» **EXERCISE DIRECTIONS**:
Check each line of the listing, and copy it if it contains the word "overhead".

════════

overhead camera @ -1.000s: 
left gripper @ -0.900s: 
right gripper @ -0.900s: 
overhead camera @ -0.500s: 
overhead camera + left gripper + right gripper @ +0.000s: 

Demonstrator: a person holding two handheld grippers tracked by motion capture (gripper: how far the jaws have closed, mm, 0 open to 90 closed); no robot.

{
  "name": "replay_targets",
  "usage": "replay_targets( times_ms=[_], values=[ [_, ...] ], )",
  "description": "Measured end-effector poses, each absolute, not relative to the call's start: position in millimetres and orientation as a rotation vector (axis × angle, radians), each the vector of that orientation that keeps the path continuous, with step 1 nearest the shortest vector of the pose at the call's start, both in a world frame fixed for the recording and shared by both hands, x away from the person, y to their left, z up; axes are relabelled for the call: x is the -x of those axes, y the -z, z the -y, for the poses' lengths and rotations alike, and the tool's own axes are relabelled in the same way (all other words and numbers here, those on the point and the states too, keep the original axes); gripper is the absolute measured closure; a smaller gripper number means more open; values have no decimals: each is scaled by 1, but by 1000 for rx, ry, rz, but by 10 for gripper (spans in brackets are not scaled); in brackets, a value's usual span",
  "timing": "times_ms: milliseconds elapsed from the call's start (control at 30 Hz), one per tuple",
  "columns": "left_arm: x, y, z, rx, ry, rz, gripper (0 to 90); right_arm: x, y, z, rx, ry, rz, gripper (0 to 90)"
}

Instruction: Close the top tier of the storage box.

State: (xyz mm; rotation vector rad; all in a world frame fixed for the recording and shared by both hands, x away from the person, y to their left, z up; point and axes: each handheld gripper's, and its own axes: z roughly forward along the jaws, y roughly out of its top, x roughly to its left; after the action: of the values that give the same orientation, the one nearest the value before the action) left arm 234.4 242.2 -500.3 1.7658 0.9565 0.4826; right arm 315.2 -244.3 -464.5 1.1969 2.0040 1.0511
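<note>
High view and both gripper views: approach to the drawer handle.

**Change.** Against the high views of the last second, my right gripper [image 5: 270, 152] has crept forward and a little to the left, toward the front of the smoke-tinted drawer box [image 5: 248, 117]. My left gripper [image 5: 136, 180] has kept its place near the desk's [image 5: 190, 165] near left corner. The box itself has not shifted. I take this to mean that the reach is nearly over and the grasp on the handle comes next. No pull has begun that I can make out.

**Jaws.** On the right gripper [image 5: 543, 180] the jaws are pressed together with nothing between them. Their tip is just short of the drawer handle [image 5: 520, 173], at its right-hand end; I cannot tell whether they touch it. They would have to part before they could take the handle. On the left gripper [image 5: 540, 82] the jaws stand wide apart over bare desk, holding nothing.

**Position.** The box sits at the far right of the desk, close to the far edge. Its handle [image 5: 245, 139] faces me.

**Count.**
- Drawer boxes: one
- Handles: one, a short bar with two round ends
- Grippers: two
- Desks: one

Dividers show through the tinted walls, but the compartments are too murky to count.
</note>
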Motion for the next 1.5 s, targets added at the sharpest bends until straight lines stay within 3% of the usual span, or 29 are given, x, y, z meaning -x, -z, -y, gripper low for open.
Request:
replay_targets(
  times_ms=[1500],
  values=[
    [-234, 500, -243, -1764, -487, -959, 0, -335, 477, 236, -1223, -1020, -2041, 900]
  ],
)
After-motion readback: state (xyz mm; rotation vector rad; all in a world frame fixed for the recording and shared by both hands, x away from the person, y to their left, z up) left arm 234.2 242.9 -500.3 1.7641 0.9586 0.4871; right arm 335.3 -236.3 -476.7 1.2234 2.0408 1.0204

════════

» **EXPECTED OUTPUT**:
overhead camera @ -1.000s: 
overhead camera @ -0.500s: 
overhead camera + left gripper + right gripper @ +0.000s: 

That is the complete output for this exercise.